Whether you are just starting trying to conceive, just got your bfp (or bfn), are in your first/second/third trimester, are already changing diapers, or are driving kids to school, life is still tough and each day is a challenge.  I know it can be a bitter pill to swallow when other women get pregnant.  I get it.  For almost three long years, I shed those tears more often than I'd like to admit.  Inside you really want to be happy.  You want to see her success as a glimmer of hope for yourself.  But no matter how hard you try, your mind drags you back to "Why can't it be me?  When will it be my turn?  What did I ever do to deserve this?"  That's how my mind operated.  Maybe my readers have better control of their psyche and emotions than I did.  I would obsess over pregnany bellies I'd see.  I'd try to remind myself that "she didn't take my baby, I wasn't next in line, and she cut, that's her baby".  I also tried to keep in mind that you can't judge a book by its cover.  Just because I saw a pregnant tummy, it didn't necessarily mean it came easily to her.  I wish there was a shirt to wear once I get my tummy that would announce that my pregnancy was "hard-won, fought for, not as easy as it may appear".  Something along those lines.  I know for all the tummies I looked longingly at, someone, somewhere will one day look at mine the same way and never know.

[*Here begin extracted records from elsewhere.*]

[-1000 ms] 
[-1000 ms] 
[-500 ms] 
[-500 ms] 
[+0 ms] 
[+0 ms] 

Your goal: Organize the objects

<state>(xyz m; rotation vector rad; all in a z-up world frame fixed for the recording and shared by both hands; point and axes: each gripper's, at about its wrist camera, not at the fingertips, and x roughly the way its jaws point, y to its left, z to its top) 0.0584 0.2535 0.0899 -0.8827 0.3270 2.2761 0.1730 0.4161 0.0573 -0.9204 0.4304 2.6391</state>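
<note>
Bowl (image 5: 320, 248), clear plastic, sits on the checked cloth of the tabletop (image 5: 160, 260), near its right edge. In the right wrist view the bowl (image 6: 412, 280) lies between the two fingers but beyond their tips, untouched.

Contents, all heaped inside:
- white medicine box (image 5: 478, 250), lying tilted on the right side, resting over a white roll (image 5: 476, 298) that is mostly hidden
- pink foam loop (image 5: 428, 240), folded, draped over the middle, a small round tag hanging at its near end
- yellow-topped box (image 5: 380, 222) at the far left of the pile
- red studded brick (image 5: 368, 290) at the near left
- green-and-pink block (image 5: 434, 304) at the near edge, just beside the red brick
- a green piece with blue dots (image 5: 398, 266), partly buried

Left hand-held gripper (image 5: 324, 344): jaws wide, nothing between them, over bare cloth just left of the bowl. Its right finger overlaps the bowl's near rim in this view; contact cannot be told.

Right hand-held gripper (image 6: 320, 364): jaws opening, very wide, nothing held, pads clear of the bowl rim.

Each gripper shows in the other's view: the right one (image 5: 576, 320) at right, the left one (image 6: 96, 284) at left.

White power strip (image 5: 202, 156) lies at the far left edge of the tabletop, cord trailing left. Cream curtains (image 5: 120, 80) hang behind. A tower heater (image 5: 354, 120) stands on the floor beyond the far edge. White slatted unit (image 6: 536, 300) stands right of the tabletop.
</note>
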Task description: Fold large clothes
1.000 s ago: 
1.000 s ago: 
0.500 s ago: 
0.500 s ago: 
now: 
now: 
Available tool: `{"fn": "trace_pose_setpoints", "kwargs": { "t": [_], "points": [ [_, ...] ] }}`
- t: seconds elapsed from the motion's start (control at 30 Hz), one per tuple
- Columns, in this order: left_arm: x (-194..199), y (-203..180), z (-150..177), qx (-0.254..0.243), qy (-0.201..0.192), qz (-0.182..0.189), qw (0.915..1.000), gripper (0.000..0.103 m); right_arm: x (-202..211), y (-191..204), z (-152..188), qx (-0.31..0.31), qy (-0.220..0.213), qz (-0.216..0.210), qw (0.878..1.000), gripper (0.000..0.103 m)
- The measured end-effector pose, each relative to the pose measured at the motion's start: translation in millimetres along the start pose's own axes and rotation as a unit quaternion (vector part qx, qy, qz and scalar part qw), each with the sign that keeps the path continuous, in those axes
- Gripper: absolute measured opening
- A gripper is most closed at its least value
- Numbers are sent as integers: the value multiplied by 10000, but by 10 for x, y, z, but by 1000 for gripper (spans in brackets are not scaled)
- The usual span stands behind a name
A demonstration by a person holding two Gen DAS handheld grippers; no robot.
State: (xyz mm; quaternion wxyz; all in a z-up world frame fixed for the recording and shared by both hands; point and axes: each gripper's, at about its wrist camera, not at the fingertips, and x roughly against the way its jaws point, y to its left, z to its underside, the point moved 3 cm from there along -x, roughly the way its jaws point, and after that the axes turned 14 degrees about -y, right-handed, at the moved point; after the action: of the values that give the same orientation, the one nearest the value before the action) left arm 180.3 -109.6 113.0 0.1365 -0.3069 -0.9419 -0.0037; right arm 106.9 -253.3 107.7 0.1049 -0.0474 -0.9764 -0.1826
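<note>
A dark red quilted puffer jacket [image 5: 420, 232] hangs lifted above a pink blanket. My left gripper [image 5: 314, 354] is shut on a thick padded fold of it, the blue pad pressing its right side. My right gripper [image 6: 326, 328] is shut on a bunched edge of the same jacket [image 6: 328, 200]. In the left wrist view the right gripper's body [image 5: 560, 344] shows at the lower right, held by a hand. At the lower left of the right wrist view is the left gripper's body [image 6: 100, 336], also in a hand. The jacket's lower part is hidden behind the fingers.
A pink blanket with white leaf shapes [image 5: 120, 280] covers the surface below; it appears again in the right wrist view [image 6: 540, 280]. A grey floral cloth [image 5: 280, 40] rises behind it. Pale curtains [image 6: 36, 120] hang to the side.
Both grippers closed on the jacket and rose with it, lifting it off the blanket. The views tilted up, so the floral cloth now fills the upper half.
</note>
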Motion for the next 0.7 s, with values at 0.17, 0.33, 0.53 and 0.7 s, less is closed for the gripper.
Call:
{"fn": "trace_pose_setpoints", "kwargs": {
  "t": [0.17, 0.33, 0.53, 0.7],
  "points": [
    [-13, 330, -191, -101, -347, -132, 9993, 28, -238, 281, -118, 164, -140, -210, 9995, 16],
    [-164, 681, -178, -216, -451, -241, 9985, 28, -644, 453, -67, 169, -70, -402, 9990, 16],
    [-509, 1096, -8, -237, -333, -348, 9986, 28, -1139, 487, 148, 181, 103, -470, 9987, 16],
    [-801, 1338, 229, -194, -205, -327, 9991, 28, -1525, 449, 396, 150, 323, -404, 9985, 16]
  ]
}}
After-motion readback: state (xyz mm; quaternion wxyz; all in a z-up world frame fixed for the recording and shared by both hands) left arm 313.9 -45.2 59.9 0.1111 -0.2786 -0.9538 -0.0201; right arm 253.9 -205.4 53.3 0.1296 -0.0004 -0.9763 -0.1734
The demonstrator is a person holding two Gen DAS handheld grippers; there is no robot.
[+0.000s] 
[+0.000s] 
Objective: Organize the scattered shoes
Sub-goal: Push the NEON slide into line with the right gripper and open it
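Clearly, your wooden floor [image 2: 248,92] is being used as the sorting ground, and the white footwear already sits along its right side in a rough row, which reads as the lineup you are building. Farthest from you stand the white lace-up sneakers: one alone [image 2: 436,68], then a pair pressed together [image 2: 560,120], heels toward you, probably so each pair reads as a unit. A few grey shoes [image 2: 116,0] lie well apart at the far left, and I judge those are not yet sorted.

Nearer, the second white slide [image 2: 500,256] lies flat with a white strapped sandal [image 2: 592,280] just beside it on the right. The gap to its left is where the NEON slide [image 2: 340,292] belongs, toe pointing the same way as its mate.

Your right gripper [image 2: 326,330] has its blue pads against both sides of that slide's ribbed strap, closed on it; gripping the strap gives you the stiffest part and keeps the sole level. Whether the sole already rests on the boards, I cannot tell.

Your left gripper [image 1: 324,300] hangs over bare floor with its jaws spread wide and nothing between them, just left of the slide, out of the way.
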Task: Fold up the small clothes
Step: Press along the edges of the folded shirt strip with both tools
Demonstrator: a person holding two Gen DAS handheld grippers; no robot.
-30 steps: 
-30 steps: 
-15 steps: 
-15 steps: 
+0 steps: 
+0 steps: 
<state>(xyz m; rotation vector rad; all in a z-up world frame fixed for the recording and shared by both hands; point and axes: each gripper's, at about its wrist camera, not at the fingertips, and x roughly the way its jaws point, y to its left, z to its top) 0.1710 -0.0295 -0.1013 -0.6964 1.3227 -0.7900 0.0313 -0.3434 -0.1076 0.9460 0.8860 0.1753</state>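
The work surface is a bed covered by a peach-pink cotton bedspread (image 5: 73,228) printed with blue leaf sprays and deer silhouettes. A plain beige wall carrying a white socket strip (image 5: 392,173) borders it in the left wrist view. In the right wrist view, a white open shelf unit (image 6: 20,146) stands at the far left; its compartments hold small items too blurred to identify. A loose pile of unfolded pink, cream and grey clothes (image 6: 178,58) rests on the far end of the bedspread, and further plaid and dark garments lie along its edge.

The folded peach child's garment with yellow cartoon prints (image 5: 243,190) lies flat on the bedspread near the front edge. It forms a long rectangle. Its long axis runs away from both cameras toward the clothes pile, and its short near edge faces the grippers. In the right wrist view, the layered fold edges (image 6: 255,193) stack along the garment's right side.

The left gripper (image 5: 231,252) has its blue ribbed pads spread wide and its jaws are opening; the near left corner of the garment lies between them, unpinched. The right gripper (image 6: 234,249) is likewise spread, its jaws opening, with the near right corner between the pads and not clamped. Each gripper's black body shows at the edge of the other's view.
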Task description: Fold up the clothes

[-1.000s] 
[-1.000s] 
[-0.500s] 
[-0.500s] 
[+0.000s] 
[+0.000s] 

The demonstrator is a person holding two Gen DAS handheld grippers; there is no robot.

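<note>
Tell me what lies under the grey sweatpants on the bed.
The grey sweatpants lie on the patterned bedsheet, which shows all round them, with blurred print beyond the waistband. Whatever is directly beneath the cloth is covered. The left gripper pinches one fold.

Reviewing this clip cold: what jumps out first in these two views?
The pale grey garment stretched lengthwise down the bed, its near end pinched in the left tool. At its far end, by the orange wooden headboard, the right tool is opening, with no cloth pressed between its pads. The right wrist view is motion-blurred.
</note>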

Now that I am finally pregnant, the fear and worry and anxiety are still there, just manifested in a different form.  This was a rough week for me.  Not a potty break went by that my heartbeat didn't quicken as I had to wipe and hope for the best, but prepare for the worst.  Especially when I'm cramping and spotting and had fresh-looking blood.  Especially when I'm waiting for results from bloodwork and pleading with God to let my baby be ok.  I used to be scared that my ivf or fet wouldn't work.  Now I'm scared that the pregnancy might not work, if that makes any sense.  I know I need to relax, but I've been told to "just relax" for three years now and I failed at it then, so I'll likely fail to relax now.

I will forever know what true pain is.  I always wondered if once an IF gets pregnant, does the pain just seem to go away?  Are they just overcome with joy and happiness that it becomes a distant memory?  I hoped it would, because no one deserves the pain that an IF feels.  At only 5 weeks 4 days pregnant, I haven't forgotten a single second of the years of heartache I've endured.  I don't anticipate that happening when I'm 5 months pregnant, or even putting 5 birthday candles on a cake in the future. 

Everything we experience, good or bad, shapes who we are and who we will become.  IF has changed me forever.  Before I started this blog last month, I grabbed just a spiral notebook that I was going to use as an IF journal of sorts.  On the inside cover I wrote a few of the quotes that I put on my "sayings" page.  On the first lined page I wrote a letter.  I'd seen Dear Infertility letters on other blogs and thought that might be a good place for me to start.  I'd like to share my letter:

10-11-10
Dear Infertility,
I want you to know, in no uncertain terms, that you will not win. You picked the wrong girl to mess with.  I will be a mommy, and I will win.


Thank you for forcing me to evaluate my life, my relationships, and my value as a woman, daughter, sister, friend, and wife. I have dug deep within my soul and heart as you made me cry myslef to sleep at night, and I have found strength, courage, dertermination, and drive that I didn't realize I had.


I will win each battle along the way to motherhood and stand victorious with my baby or babies one day.  You will not break me.  You will not shatter my spirit.  You will, in fact, be defeated, by me! 


That's a promise,
AKL

This was written on the eve of IVF#2.  A lot of changes had been made from August (after another bfn from fet#4), which I've written about in various posts and pages, but a monumental change occured that night within me, that I didn't really recognize until today.  My fragile being found an incredible, unshakable level of faith that had been missing for a while.  My Catholic faith wavered at times, but now... I had faith in myself.

Friday, December 17, 2010

here we go again

There's never a dull moment in my life, that's for sure.  I received a phone call from my nurse about an hour ago.  I should have just checked the stupid voicemail system, but they felt the eed to call me, which made my heart drop a bit.  Evidently, they want my progesterone level at 20 or higher right now.  On Monday, it was 46, and yesterday's bloodwork showed a drop to 20.  Great.  Just great.  I spent some time calling local pharmacies to find Endometrin 100mg vaginal suppositories.  Jamie had to wait a very long time after work at the pharmacy, but he's on his way home with it now.  I'll be taking these 3 times a day.  I've said it before, and I'll say it again, I will do whatever I have to do to maintain this pregnancy.  If they tell me poking needles into my pupils would make a difference, I'd do it. 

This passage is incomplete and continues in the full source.